Sebelumnya, pihak Pemkot Surabaya enggan mengabulkan usulan dana sebesar Rp 9,8 miliar yang diajukan Panwaslu. Pemkot Surabaya hanya menyanggupi tambahan dana sebesar Rp 2 miliar dari anggaran pilwakot sebelumnya yang berjumlah Rp 5 miliar.
Ketua Panwaslu Surabaya Wahyu Hariadi menyampaikan, keputusan Pemkot Surabaya bersifat sepihak karena tidak ada pendiskusian dengan Panwaslu sebelumnya.
“Kami tetap berpegang pada usulan kami, dan saat ini kami menunggu kejelasan dari Pemkot Surabaya,” ujar Wahyu kepada Republika, Rabu (28/5).

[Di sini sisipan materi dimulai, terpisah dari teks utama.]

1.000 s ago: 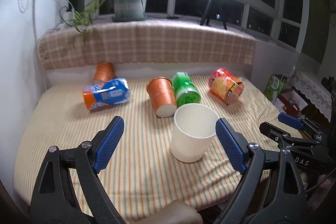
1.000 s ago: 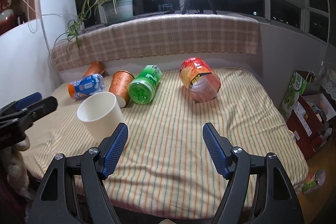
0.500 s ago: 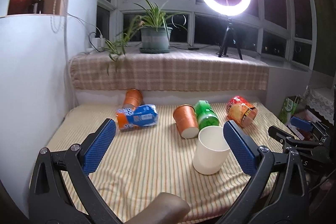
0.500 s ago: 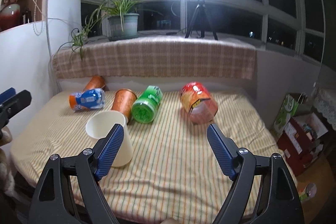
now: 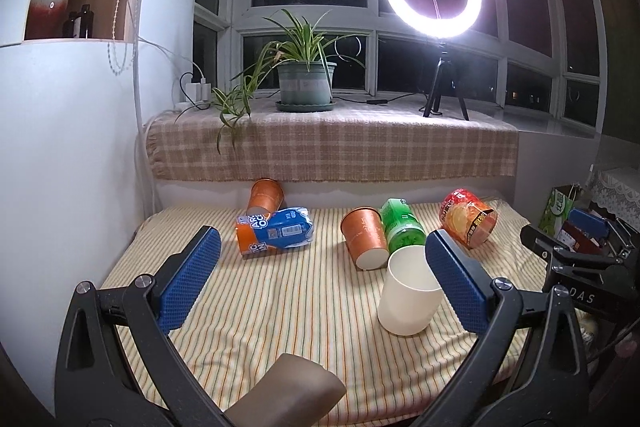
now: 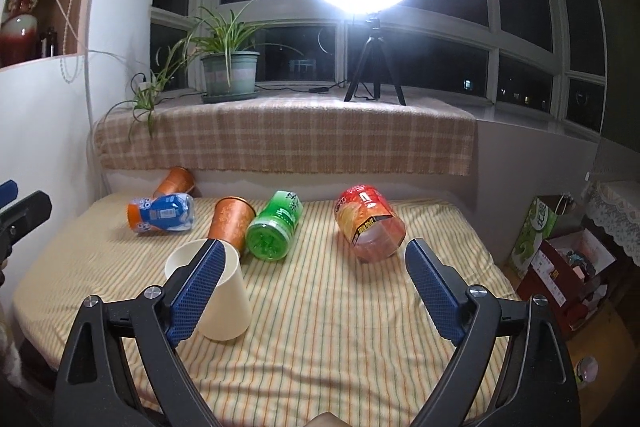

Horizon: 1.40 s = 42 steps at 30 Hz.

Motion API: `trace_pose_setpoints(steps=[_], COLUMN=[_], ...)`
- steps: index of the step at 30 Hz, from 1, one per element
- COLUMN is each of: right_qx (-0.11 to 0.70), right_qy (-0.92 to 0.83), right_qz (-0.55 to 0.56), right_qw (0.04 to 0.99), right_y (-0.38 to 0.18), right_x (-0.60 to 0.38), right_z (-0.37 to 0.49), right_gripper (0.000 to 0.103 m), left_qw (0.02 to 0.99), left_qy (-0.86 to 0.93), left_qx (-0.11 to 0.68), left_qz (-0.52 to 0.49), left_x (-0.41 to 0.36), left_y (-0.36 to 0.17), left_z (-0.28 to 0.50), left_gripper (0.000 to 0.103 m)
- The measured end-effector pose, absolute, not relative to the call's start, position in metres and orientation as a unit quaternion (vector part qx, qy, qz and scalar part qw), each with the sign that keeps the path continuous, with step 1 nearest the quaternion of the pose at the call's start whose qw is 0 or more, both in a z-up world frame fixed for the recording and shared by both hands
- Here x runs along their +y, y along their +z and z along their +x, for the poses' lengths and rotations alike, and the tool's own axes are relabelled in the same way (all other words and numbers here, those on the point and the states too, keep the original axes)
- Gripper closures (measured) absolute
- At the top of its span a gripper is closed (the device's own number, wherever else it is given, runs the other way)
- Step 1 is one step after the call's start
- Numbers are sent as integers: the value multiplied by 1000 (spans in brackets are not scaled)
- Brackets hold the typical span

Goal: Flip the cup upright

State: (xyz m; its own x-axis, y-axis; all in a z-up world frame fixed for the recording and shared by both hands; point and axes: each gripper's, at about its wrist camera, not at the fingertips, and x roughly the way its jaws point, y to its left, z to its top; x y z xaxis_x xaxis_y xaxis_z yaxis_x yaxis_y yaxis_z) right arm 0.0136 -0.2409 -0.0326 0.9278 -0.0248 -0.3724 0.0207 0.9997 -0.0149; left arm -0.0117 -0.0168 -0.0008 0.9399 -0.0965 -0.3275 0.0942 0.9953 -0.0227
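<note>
Left wrist view first: my left gripper [image 5: 320, 267] has its jaws spread wide with nothing between the blue pads [image 5: 188, 283]. The cream cup [image 5: 408, 295] stands upright, mouth up, on the striped bedcover [image 5: 280, 307] at about four o'clock from the frame's centre, just inside my right-hand pad. Behind it, at its eleven o'clock, an orange paper cup [image 5: 366, 239] lies on its side, touching a green bottle [image 5: 402, 227]. Farther off lie a red snack tub [image 5: 466, 219], a blue-and-orange packet [image 5: 276, 233] and a second orange cup [image 5: 264, 195].

From the right wrist view, my right gripper [image 6: 316, 283] is likewise released and holds nothing; the cup sits at its nine o'clock, partly behind the pad.
</note>
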Motion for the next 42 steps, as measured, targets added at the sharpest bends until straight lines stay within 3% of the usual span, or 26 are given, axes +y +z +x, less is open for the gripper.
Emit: trace_pose_setpoints(steps=[42], right_qx=[195], right_qy=[-8], right_qz=[-13], right_qw=[981], right_y=[-34], right_x=[-238], right_z=[17], right_gripper=[11], left_qw=[986], left_qy=[-41], left_qx=[162], left_qz=[-3], left_x=[-5], left_y=[2], left_z=[-7], left_gripper=[0])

Wahyu menyampaikan, selain belum adanya kejelasan soal jumlah anggaran, hingga kini, dana Rp 5 miliar yang sudah dianggarkan dalam APBD juga belum bisa dicairkan. Alasannya, menurut Wahyu, Panwaslu belum mendapatkan bendahara yang dijanjikan Pemkot Surabaya.
Wahyu merinci, dari total anggaran yang diajukan, pos anggaran paling besar adalah untuk pengawas tempat pemungutan suara (TPS).
“Dari data KPU, TPS berjumlah 3937. Kami haru merekrut orang sebanyak itu. Honor untuk pengawas dan satu bulan bimbimbingan teknis, lebih dari Rp 2 miliar. Pos besar lainnya adalah untuk raker-raker,” ujar Wahyu.